> _Goal of the exercise_:
After reading the entries below, copy word for word the lines from the first through the line containing "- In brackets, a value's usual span", and stop there.

(Data records)
————————

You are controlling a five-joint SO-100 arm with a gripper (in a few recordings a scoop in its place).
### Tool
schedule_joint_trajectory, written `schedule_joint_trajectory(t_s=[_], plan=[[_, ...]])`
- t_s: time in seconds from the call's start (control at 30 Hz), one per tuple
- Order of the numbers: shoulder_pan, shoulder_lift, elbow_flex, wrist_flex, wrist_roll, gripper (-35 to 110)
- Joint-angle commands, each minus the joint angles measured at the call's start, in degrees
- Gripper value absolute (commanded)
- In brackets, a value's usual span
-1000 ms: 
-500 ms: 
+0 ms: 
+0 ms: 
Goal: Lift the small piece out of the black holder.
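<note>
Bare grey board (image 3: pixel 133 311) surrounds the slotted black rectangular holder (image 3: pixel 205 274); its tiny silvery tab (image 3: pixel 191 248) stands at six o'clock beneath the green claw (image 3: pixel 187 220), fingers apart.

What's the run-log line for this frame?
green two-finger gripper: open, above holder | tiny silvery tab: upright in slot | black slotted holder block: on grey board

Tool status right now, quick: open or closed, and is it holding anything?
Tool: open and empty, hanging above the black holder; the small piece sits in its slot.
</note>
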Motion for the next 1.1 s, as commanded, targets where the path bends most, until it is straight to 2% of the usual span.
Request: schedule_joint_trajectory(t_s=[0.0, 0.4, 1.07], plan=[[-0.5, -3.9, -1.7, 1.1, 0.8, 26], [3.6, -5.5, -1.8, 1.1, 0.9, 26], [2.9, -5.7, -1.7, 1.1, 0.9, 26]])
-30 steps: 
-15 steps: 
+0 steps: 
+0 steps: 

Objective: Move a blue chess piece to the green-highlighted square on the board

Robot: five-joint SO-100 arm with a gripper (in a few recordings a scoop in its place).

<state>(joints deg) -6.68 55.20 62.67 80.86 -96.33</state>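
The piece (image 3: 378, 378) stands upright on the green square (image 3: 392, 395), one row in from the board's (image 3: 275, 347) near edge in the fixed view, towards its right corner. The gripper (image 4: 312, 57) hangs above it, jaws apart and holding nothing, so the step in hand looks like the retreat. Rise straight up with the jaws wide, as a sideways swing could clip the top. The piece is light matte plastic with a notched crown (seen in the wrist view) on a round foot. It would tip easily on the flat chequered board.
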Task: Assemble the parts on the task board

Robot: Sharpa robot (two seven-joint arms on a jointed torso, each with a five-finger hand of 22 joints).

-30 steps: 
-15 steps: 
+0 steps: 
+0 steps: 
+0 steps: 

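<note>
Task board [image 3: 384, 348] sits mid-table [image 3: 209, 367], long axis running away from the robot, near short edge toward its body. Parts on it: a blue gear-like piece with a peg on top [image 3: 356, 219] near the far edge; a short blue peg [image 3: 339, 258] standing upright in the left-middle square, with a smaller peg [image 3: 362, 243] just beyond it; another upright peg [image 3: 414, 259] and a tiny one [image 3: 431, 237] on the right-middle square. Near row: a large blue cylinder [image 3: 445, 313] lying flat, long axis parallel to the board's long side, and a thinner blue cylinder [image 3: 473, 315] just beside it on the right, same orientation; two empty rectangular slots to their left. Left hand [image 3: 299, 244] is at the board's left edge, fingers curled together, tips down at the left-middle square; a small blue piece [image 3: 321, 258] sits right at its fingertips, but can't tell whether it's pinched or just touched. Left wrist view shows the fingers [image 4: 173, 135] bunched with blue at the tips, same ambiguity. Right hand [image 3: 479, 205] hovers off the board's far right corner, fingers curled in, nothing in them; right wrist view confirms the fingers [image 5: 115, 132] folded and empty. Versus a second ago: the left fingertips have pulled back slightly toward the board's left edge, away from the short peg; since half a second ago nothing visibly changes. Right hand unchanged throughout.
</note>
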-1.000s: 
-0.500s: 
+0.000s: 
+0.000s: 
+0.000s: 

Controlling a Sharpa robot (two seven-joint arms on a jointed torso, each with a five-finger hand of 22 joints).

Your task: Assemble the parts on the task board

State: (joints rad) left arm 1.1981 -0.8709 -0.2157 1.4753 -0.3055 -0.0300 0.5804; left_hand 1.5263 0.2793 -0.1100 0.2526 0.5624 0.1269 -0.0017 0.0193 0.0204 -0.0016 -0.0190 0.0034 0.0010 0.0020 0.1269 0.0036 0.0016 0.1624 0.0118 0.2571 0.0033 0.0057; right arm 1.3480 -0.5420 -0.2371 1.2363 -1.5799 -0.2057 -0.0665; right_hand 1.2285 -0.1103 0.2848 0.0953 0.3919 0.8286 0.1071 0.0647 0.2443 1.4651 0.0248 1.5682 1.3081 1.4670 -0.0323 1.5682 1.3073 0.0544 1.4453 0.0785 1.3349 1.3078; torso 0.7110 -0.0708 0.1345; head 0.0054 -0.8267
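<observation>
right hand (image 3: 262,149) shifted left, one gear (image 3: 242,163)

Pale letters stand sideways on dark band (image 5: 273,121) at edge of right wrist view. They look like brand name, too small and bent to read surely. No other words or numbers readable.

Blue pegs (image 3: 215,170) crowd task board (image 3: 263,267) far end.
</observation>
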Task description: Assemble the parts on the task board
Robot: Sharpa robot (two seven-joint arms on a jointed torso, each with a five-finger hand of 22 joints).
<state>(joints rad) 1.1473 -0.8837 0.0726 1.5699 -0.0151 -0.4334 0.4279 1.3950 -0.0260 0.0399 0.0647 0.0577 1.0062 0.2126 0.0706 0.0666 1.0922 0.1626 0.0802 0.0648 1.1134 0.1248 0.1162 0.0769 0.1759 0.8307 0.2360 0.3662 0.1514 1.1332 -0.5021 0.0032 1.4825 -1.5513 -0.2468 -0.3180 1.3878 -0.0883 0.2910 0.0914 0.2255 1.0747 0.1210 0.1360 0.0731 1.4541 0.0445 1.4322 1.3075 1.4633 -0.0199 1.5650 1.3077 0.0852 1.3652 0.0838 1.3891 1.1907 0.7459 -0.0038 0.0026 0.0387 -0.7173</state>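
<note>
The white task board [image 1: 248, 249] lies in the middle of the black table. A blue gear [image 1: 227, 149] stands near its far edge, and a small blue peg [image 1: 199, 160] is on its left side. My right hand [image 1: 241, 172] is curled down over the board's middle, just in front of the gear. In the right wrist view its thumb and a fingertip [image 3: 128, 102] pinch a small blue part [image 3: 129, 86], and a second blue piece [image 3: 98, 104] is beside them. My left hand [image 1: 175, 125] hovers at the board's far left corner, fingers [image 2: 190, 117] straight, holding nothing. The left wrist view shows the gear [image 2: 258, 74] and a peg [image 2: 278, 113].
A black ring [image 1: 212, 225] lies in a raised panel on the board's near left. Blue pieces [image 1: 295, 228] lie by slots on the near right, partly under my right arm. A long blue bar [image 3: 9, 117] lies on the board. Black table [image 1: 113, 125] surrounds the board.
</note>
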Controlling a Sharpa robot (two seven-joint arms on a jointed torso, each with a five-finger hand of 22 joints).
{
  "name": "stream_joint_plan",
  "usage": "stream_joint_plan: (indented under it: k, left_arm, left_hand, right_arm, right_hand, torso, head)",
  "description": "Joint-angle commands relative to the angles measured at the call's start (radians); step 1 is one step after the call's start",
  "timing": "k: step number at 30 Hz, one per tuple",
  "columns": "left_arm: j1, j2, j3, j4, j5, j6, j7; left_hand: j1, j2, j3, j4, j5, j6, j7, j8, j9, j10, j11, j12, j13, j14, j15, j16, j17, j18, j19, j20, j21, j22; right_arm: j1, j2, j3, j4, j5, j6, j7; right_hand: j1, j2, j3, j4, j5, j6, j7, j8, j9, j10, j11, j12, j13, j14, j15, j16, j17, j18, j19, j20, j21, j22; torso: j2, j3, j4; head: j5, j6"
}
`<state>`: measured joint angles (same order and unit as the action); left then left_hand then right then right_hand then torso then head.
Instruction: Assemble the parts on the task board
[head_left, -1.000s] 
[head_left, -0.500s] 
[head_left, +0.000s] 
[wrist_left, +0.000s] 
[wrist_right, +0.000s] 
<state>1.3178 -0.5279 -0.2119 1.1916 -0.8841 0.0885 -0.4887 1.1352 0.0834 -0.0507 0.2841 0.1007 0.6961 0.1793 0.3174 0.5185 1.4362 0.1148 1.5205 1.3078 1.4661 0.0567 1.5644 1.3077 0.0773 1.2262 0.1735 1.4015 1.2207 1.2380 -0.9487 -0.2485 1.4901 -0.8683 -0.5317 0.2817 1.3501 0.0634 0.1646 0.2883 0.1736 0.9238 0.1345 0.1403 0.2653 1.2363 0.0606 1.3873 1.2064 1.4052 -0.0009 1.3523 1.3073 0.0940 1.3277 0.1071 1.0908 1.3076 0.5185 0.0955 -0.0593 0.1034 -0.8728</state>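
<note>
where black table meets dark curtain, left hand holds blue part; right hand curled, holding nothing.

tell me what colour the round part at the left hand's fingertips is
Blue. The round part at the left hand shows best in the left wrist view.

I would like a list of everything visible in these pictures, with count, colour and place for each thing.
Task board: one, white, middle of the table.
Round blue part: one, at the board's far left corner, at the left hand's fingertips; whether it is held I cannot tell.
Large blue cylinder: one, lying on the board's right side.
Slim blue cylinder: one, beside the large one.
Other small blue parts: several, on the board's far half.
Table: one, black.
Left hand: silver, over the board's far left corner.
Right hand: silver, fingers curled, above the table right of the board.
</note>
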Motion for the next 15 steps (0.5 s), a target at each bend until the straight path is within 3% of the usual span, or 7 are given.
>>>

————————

> _Answer to this exercise_:
You are controlling a five-joint SO-100 arm with a gripper (in a few recordings a scoop in its place).
### Tool
schedule_joint_trajectory, written `schedule_joint_trajectory(t_s=[_], plan=[[_, ...]])`
- t_s: time in seconds from the call's start (control at 30 Hz), one per tuple
- Order of the numbers: shoulder_pan, shoulder_lift, elbow_flex, wrist_flex, wrist_roll, gripper (-35 to 110)
- Joint-angle commands, each minus the joint angles measured at the call's start, in degrees
- Gripper value absolute (commanded)
- In brackets, a value's usual span

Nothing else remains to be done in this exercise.